Average First Response Time (AFRT) = sum of elapsed time until a first response to each customer support ticket is given divided by the absolute number of filed tickets within a timeframe
The Average Reply Time (ART) is an indicator measures how long it takes to follow up to customers on all interactions, including first responses. However, this indicator is subject to being affected by outliers (an unexpected outage on a key partner API — application programming interface, for example).
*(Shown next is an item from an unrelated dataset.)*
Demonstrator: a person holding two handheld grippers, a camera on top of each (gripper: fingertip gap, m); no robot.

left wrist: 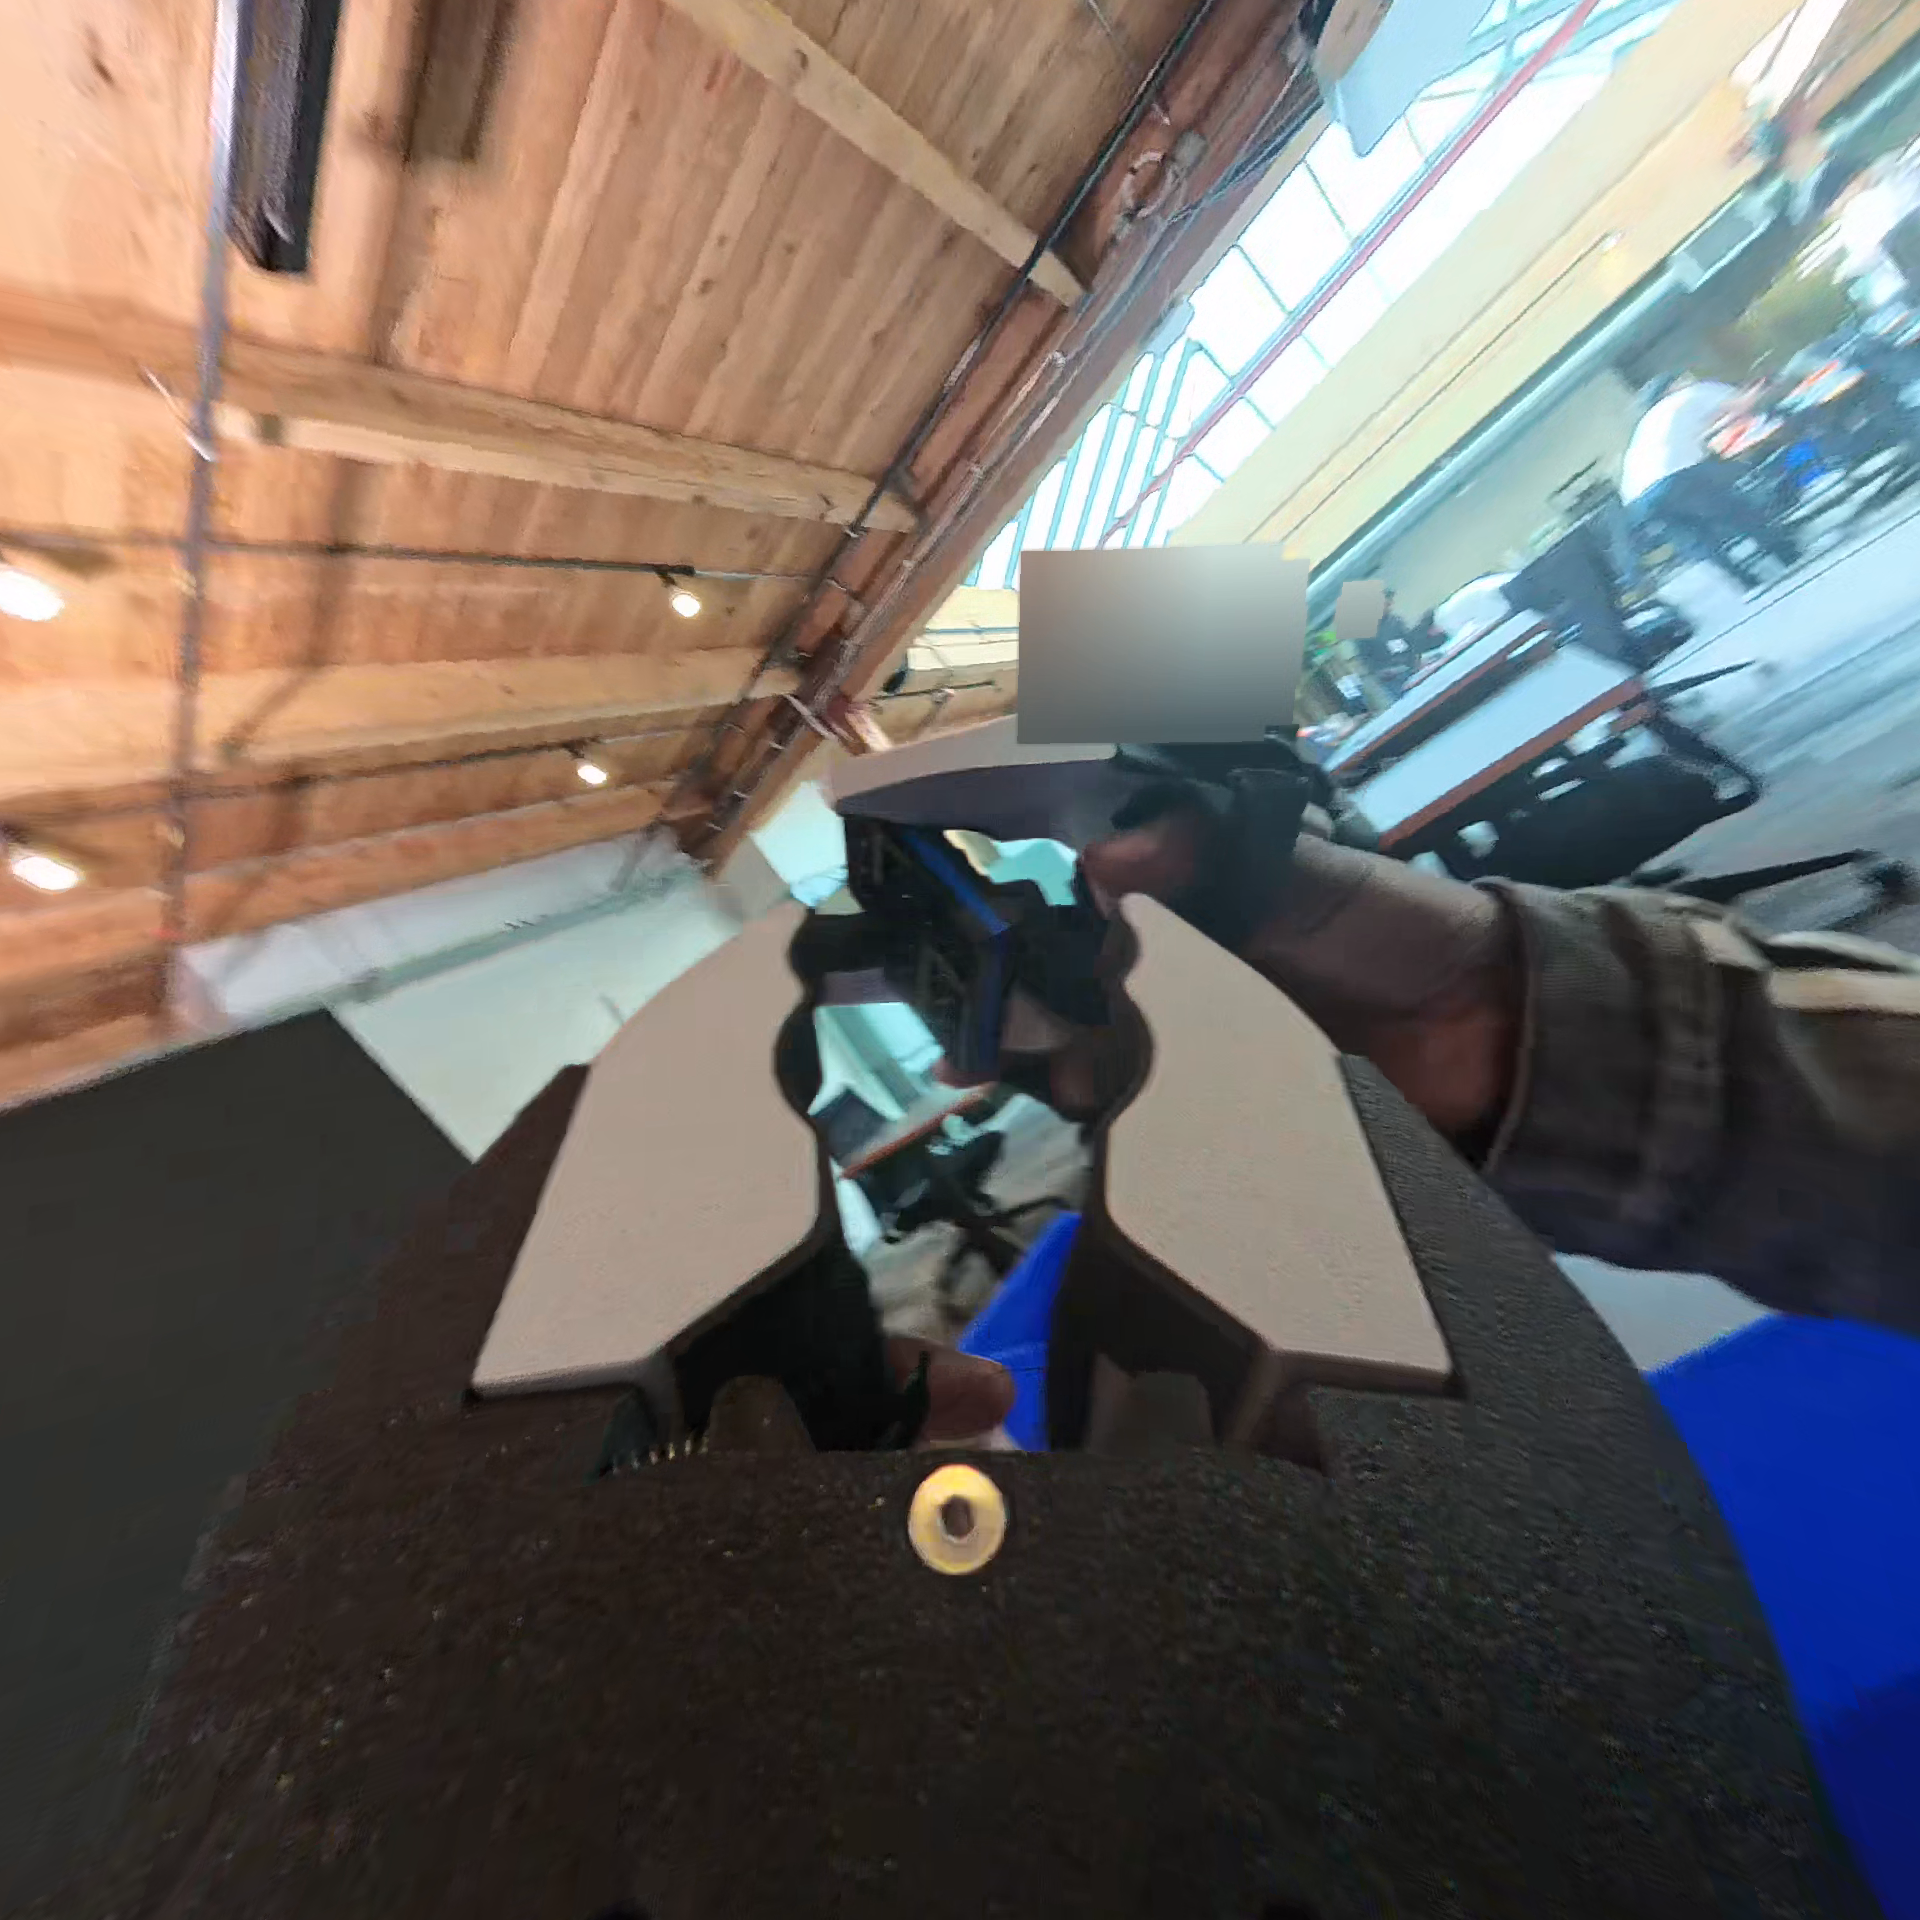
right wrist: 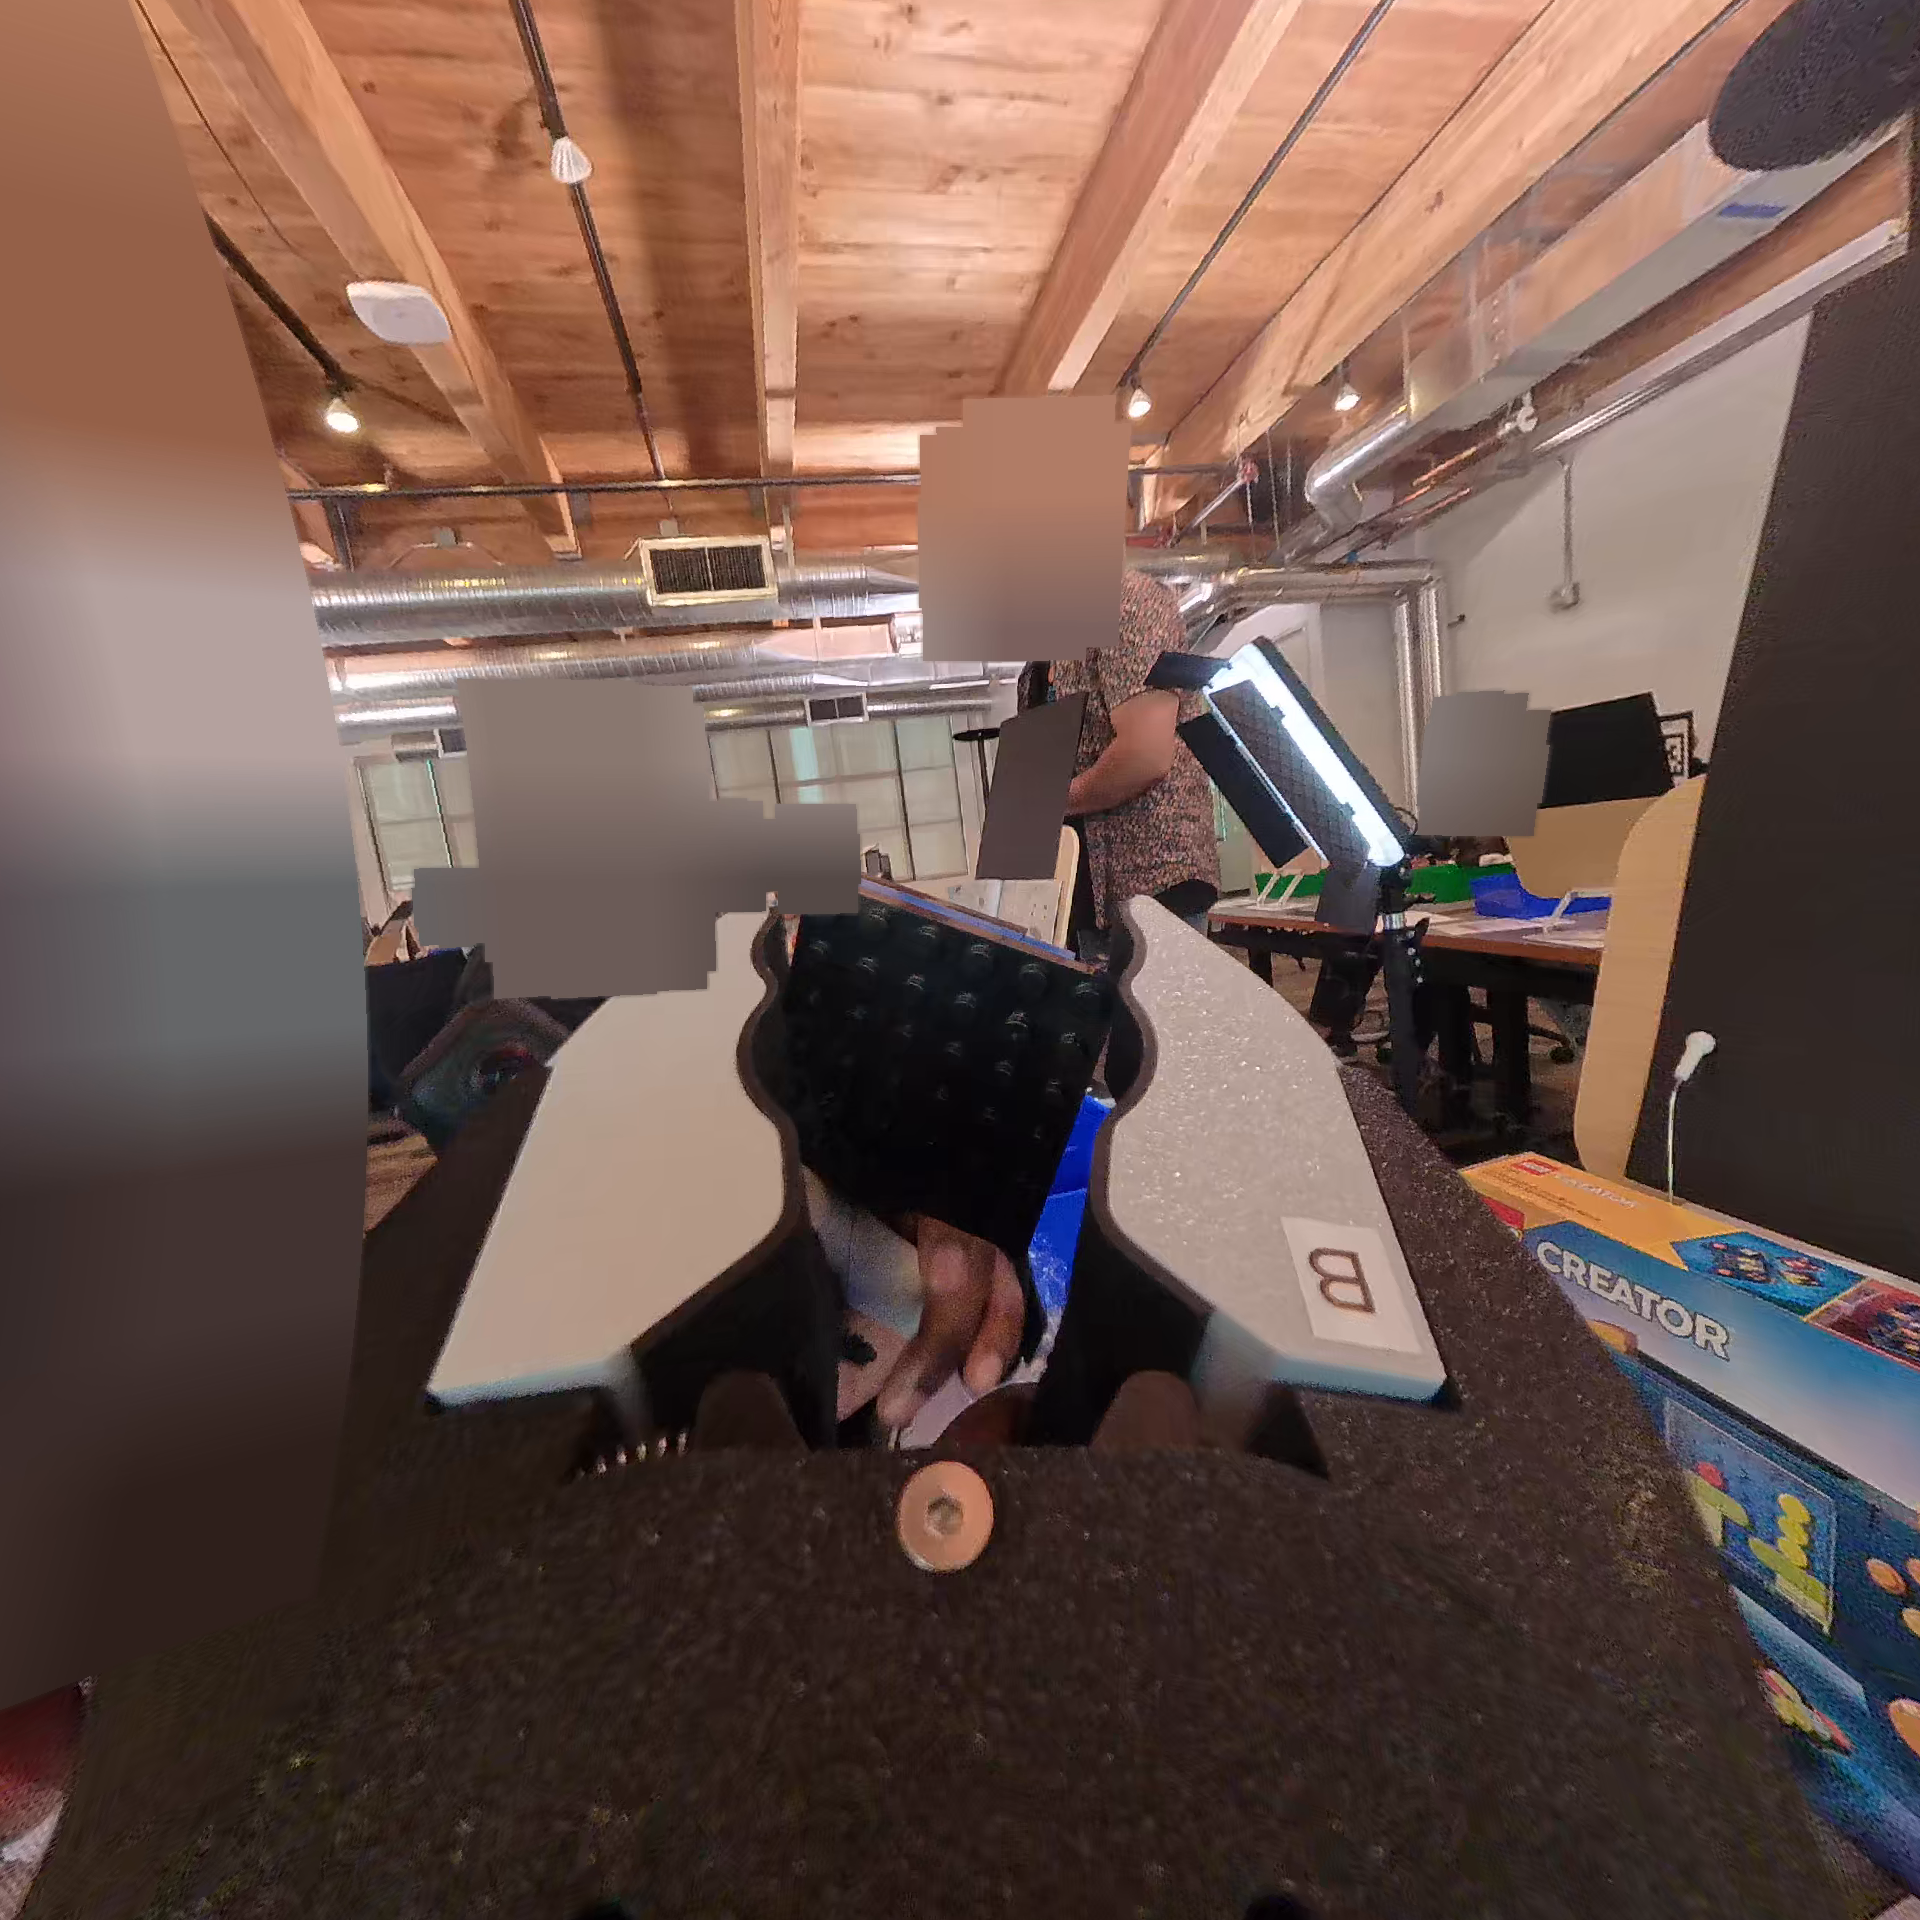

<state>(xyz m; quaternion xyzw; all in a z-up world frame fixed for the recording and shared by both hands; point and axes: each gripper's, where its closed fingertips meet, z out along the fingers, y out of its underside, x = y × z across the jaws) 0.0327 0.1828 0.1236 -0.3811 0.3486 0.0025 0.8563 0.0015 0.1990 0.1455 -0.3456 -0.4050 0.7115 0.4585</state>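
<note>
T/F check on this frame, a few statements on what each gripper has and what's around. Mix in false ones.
1. A black studded plate sits between the fingers of the right gripper. True.
2. The left gripper is clamped on a blue brick. False: its jaws stand apart with nothing between them.
3. The ceiling overhead is wooden planks and beams. True.
4. In the right wrist view, the colourful box lies to the left of the gripper. False: it lies at the lower right.
</note>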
An alternative to minimizing outliers’ effect on the ART is using Response Time Bands (RTB) chart to view the percentage of tickets within a specific timeframe.
Average Reply Time (ART) = sum of elapsed time until each and all customer messages are answered divided by the absolute number of customer messages received within a timeframe
The First Contact Resolution Rate (FCRR) is an indicator which measures what percentage of support tickets are solved in a single interaction, an important proxy on process efficacy and customer retention.
First Contact Resolution Rate (FCRR) = sum of all customer support tickets solved in a single interaction divided by the absolute number of filed tickets, and multiplied by 100 within a timeframe
The Average Number of Replies per Request (ANRR) measures how many touch-points are required to solve a customer request, an indicated of how autonomous a support team is and how efficiently their issue routing process operates.
Average Number of Replies per Request (ANRR) = sum of each and all occured customer touchpoints (i.e., received messages) divided by the absolute number of filed tickets
The Average Resolution Rate (ARR) measures which percentage of support requests are solved considering the amount of tickets received. This indicator may help in diagnosing bottlenecks regarding number of tickets received, number of agents on the team, and the complexity of said issues.
Average Resolution Rate (ARR) = sum of all solved tickets divided by the absolute number of filed tickets, and multiplied by 100 within a timeframe
Disaggregating customer indicators for additional insights
When dealing with indicators associated with unstructured data (i.e., tagged customer support tickets or NPS comments) it is possible to use a simple technique to understand how much certain issues affect the overall score.
For example, consider a database of tagged customer support tickets, you may calculate both the overall AFRT and the impact of delayed shipping tickets by excluding all shipping-related issues from the later calculation before comparing them.
While customer experience always will present a considerable degree of subjectivity, measuring and analyzing data are elementary practices when aiming to establish a data-informed culture within a company. This remains true whether referring to tech or non-tech companies. I hope this content helps you in taking first-steps into customer analytics practices.